Enfin, avec le développement du big data dans le domaine de la justice, il sera bientôt possible d’enregistrer tous les jugements rendus dans une banque de données et d’en déduire des probabilités sur le potentiel verdict du juge ou le montant d’une indemnisation future. C’est l’émergence de la justice prédictive. Mais une décision de justice n’est-elle pas davantage une réflexion intellectuelle et humaine, qu’un simple calcul ou une combinaison de décisions déjà rendues ?
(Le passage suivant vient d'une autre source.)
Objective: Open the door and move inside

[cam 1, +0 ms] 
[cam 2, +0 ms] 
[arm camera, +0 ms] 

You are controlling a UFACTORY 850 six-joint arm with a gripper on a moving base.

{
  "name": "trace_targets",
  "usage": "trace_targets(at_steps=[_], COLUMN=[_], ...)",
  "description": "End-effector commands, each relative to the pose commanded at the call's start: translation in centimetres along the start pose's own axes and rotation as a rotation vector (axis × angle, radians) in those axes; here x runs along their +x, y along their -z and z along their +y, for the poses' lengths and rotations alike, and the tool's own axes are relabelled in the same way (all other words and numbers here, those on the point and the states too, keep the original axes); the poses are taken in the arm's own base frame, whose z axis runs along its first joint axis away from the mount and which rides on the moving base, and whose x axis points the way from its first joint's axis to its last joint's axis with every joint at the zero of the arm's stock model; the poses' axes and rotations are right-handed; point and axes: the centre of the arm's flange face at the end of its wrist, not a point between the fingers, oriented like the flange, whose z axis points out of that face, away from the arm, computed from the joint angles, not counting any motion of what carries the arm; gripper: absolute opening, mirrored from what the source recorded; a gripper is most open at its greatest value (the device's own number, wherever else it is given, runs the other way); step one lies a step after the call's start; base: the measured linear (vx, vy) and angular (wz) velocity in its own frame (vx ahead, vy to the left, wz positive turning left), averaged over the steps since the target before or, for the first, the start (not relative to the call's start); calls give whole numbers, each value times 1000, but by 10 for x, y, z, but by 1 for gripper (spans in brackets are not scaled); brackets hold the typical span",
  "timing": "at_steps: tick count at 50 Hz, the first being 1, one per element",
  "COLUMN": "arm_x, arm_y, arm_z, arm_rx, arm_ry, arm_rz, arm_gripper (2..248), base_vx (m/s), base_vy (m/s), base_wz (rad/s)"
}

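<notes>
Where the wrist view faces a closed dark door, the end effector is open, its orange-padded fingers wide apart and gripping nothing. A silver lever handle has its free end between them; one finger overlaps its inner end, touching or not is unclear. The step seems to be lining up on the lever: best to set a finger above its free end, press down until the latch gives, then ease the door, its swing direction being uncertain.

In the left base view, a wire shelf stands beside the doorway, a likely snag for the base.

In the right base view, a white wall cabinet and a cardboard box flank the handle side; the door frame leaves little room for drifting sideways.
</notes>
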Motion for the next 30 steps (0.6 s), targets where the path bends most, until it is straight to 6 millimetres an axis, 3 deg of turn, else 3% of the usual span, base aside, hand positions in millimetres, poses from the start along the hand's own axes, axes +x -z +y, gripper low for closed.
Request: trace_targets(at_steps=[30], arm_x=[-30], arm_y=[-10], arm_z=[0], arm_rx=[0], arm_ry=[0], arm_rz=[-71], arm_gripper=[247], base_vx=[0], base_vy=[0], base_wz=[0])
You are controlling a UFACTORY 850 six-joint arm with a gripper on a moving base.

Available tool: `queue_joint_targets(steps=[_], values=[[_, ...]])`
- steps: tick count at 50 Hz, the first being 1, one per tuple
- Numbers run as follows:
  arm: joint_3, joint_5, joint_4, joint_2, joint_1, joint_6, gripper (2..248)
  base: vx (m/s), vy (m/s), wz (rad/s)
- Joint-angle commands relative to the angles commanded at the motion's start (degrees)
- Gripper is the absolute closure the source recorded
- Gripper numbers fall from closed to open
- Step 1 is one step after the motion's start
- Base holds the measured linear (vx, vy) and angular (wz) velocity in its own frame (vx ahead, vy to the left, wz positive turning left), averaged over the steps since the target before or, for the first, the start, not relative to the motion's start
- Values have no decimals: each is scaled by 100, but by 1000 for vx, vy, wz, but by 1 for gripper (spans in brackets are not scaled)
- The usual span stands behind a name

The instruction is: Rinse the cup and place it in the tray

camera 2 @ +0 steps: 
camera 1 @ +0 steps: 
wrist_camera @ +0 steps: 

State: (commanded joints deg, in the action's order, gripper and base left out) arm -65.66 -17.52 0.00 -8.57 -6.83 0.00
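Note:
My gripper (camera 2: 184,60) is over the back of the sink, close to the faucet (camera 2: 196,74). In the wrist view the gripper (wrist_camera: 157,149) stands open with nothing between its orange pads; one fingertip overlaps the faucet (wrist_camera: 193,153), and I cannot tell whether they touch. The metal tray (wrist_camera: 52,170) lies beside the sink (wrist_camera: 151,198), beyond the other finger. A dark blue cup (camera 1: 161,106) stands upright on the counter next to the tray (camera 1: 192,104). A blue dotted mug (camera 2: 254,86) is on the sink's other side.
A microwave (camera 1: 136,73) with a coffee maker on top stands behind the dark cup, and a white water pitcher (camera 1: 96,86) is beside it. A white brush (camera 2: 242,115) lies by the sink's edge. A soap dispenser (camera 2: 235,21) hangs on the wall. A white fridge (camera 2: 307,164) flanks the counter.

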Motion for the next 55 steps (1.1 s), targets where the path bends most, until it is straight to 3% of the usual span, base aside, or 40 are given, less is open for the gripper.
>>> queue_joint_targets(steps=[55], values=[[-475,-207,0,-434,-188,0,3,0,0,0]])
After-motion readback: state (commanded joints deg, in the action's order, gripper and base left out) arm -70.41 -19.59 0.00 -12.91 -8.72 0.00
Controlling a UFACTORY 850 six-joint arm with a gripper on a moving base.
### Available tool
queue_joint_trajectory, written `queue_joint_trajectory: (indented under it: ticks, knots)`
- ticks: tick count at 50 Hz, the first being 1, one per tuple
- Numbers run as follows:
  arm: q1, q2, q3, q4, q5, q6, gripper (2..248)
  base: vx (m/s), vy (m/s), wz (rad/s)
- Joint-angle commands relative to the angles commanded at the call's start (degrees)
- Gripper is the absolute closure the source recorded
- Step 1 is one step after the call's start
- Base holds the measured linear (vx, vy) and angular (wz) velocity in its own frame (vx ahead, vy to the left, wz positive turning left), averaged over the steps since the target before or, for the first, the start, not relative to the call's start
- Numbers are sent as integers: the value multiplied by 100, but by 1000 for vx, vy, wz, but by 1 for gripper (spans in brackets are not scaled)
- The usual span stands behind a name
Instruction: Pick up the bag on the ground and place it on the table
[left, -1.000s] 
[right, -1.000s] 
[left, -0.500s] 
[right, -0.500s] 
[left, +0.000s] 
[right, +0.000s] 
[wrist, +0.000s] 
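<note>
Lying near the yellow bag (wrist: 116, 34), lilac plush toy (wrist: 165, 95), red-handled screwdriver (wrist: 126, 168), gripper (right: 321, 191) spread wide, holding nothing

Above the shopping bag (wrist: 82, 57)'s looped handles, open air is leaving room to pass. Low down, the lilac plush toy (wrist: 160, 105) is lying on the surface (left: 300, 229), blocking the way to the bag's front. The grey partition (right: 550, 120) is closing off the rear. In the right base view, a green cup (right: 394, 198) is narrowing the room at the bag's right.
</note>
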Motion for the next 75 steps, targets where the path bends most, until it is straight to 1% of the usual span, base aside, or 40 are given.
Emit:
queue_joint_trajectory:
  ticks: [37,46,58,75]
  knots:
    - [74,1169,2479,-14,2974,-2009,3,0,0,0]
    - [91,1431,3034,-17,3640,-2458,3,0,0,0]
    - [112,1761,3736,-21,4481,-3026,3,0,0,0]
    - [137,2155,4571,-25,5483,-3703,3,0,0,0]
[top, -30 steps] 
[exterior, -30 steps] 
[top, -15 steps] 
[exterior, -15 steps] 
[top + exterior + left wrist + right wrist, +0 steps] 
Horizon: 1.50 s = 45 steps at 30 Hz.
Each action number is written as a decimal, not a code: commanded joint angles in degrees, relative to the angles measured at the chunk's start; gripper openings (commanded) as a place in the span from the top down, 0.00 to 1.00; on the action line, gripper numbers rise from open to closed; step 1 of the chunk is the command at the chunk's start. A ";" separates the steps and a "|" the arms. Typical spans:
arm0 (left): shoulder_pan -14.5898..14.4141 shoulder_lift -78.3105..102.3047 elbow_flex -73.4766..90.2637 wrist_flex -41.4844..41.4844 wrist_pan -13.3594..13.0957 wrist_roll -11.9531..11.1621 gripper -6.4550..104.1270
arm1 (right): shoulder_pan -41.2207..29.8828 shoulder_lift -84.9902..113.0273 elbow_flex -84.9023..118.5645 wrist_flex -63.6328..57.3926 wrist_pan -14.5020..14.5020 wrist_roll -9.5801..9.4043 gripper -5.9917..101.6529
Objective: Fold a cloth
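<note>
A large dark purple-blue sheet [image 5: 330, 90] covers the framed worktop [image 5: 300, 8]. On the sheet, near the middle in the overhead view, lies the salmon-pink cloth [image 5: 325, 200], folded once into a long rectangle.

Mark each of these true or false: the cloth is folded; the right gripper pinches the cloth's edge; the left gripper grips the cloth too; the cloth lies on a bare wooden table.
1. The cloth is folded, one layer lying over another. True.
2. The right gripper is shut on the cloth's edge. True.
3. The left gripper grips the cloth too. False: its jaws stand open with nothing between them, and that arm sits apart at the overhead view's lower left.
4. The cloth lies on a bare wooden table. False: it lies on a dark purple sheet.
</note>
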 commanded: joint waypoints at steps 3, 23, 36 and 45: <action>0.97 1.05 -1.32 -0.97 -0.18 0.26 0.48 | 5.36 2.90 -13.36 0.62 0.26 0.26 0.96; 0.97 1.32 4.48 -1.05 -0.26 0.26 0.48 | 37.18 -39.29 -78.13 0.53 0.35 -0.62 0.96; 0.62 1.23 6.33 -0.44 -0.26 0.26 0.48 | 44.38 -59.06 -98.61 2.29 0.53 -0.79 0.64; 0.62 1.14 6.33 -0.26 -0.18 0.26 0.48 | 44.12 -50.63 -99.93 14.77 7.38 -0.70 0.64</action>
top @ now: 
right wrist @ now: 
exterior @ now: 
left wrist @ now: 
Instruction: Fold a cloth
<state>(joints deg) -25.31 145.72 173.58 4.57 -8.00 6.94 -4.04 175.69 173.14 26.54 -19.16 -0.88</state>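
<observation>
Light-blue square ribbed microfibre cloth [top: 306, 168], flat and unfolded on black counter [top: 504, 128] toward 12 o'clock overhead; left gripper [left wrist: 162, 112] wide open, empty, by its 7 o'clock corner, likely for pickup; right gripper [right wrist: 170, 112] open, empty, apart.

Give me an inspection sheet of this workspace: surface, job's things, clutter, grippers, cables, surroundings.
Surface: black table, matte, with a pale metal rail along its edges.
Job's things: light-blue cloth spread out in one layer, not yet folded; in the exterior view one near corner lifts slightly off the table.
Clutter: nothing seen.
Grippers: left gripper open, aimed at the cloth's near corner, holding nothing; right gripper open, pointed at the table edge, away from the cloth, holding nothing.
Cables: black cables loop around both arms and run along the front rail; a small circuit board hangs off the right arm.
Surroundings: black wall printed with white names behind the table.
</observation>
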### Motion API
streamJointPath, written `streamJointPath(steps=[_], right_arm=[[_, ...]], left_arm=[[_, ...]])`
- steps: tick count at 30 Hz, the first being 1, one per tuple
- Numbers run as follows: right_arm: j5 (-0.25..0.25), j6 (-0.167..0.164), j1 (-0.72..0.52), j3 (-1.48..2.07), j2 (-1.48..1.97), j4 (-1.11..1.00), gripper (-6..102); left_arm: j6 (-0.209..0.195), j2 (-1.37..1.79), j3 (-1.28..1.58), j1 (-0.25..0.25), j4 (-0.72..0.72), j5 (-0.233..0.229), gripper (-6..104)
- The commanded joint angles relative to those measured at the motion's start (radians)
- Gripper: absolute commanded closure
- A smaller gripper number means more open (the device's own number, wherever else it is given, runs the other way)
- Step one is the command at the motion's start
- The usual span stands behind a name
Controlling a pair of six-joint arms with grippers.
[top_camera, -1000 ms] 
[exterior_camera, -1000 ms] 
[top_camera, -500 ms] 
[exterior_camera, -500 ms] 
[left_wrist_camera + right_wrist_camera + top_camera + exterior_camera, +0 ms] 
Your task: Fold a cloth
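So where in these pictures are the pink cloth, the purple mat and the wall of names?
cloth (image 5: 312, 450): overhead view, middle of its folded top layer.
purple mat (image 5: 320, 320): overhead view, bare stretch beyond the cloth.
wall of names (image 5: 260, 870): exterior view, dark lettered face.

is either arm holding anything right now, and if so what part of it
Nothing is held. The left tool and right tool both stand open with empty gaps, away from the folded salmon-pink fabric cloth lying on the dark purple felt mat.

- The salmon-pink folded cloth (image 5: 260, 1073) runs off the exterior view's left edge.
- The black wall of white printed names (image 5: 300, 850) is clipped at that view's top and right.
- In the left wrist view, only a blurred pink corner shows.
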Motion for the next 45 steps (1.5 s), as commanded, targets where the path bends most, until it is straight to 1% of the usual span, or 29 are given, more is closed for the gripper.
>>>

La justice lentement déshumanisée
Statistiques, algorithmes, anonymisation des décisions de justice… tout porte à croire que la justice se déshumanise. À l’inverse, saint Augustin considérait la justice comme une condition de l’existence d’une vraie société humaine. Plutôt qu’une exécution automatique de la loi, la fonction de la justice n’est-elle pas de l’appliquer avec la plus grande compassion ? Plus que d’éloigner les magistrats du justiciable n’est-il pas préférable de l’inciter à l’écoute et la compréhension de celui qu’il juge ? Selon Simone Weil, « La justice se définit dans le châtiment de la même manière que dans l’aumône. Elle consiste à faire attention au malheureux comme à un être et non pas comme à une chose ». À cet égard, le projet de réforme comporte toutefois un espoir d’humanité en ce qu’il aborde la question de la peine pénale sous l’angle de la réinsertion au lieu de la répression.